Marcelo disse que Marcos não tinha defeitos. “Era muito querido. Muito bonzinho. Não fazia mal pra ninguém. O melhor irmão que eu podia ter. Era muito simples e com uma humildade difícil de se ver”, afirmou. Já Amélia, a mãe, disse que, após a sua morte, a vida perdeu o sentido. “Com a ida dele, 50% da minha vida foi junto. Eu não saio mais de casa e passei a ficar doente depois da tragédia. Não sou mais a mesma mulher de antes”, disse.

Amélia revela que todos os dias tenta se esquecer do acontecido. Mas as marcas da dor insistem em continuar. “Parece que ainda vejo ele chegar. Tirar as botas, conversar comigo. Era meu companheiro. Morava comigo. Meus Deus, é muita dor até hoje”, disse.

O crime

No dia 28 de agosto de 2018, Marcos saiu de casa, foi até um bar e comprou uma vodka e um guaraná. Em seguida, por volta das 23h, adentrou a uma quitinete. Lá estavam Luiz Fernando de Morais, 19, Paulo Henrique Morais Ribeiro, 17, e Carlos Daniel Javorski, 18, que mal o conheciam. Mas que haviam planejado o matar e depois, levar a sua camionete para vender no Paraguai.

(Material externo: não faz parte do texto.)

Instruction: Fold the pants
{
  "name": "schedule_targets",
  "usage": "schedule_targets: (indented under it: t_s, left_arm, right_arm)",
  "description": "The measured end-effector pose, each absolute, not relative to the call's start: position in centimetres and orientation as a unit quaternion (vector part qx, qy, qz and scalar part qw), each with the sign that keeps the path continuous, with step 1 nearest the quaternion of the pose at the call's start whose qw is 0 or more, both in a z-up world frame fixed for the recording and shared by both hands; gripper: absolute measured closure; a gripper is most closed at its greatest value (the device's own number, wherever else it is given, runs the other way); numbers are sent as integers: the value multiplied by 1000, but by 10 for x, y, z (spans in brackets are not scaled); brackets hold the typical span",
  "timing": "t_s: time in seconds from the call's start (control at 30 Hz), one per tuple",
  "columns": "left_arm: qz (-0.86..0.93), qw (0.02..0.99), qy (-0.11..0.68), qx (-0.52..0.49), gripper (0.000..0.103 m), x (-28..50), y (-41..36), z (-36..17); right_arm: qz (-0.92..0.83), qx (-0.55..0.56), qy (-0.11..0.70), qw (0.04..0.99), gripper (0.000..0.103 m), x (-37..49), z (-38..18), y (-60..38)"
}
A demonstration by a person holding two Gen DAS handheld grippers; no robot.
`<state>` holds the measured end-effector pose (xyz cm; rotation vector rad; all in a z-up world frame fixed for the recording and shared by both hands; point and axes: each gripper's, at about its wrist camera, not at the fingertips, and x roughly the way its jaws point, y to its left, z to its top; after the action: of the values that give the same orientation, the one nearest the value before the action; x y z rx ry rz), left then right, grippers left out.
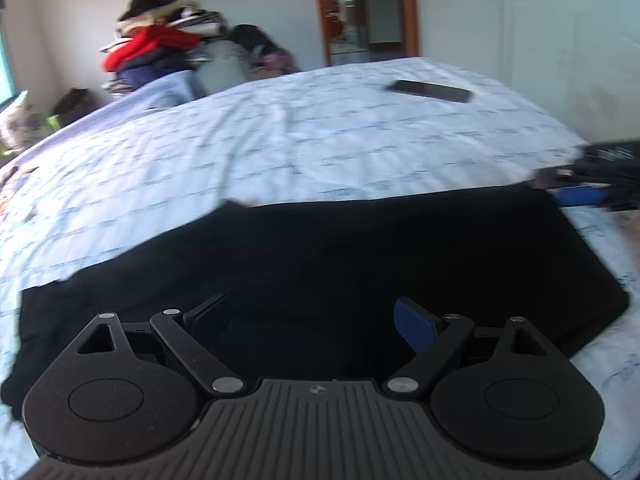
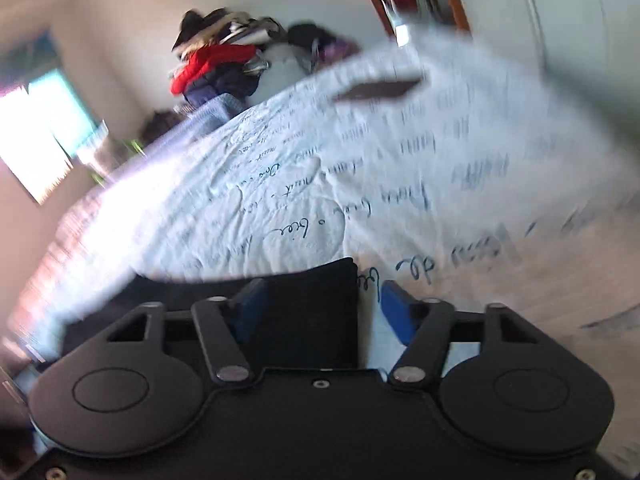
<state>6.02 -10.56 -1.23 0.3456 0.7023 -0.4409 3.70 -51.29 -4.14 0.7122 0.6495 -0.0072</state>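
- My left gripper (image 1: 312,320) hangs low over the black folded fabric pants (image 1: 320,272), its two blue-padded fingers (image 1: 414,326) spread wide apart with nothing between them.
- In the left wrist view the pants lie flat on the bed with the white, script-printed sheet (image 1: 280,140), filling the lower half of the frame as a broad dark band from the lower left to the right edge.
- My right gripper (image 1: 588,190) shows at the right edge of that same view, just at the far right corner of the pants; blur keeps me from telling whether it touches the cloth there.
- In the right wrist view my right gripper (image 2: 320,308) also has its fingers (image 2: 394,314) apart, gripping nothing; a corner of the pants (image 2: 316,304) lies beneath the gap, nearer the left finger, with white sheet (image 2: 280,200) showing beside the right one.
- This view is tilted and heavily smeared, so the finer detail is lost.
- A flat dark rectangular phone-like slab (image 1: 430,91) rests on the sheet in the upper right of the left view, well apart from the pants.
- A heap of mixed clothes with a red garment (image 1: 156,46) is piled beyond the bed in the upper left, against a pale wall.
- A wooden-framed doorway (image 1: 364,8) stands at the top centre.
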Motion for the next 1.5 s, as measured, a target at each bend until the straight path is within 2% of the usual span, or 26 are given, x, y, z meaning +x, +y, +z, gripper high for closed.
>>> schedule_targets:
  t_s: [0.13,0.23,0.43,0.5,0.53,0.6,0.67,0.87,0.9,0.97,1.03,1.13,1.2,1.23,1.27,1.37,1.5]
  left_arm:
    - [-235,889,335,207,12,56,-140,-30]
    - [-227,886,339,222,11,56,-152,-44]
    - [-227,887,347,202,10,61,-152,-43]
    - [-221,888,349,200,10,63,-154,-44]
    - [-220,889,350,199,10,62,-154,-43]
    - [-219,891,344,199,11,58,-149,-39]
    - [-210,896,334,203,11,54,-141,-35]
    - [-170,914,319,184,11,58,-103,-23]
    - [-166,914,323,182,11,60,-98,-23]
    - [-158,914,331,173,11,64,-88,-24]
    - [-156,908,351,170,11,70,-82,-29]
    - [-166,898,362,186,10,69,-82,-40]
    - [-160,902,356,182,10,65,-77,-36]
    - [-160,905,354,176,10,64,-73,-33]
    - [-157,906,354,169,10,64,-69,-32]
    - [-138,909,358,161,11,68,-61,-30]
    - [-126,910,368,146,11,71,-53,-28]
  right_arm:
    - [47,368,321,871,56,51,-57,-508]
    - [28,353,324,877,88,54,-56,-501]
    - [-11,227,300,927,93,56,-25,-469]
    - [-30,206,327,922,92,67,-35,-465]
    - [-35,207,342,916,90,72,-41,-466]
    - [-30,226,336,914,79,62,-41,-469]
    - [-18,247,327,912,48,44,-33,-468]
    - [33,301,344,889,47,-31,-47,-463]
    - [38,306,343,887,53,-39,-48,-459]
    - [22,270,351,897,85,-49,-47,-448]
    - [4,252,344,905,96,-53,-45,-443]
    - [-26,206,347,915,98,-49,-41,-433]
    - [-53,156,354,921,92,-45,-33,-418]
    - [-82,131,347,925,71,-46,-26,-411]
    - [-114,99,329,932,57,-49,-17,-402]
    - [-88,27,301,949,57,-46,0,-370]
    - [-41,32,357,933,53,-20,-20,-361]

Após ingerirem as doses etílicas, Marcos foi esfaqueado, morrendo no local. Em seguida levaram o corpo envolto a um cobertor até aos arredores da Usina Mourão. E como uma espécie de vingança, atearam fogo ao corpo. Eles foram presos um dia depois do crime e sem a camionete. Na tentativa de roubá-la, acabaram a destruindo num barranco da estrada.

Mesmo condenados, todos foragidos

Como consequência direta dos seus atos, Luiz e Carlos foram julgados e condenados a 22 anos de prisão, cada um, em regime inicial fechado. Já o menor ficou apreendido e depois de alguns meses foi posto em liberdade. As defesas dos dois sentenciados apelaram à justiça. Mas todos os recursos foram negados

Luiz até ficou preso, mas por apenas um ano. Ele estava jurado de morte na cadeia de Campo Mourão, segundo foi levantado. Por esta razão foi transferido à cadeia de Iretama. Lá, fugiu em 04 de outubro de 2019. E nunca mais foi preso.

Carlos seguiu os mesmos passos do comparsa. Ele foi preso em agosto de 2018, fugindo da cadeia de Campo Mourão em maio de 2022. De uma certa forma, a justiça não está sendo feita à família. “Essa é a justiça brasileira”, disse Marcelo, irmão da vítima.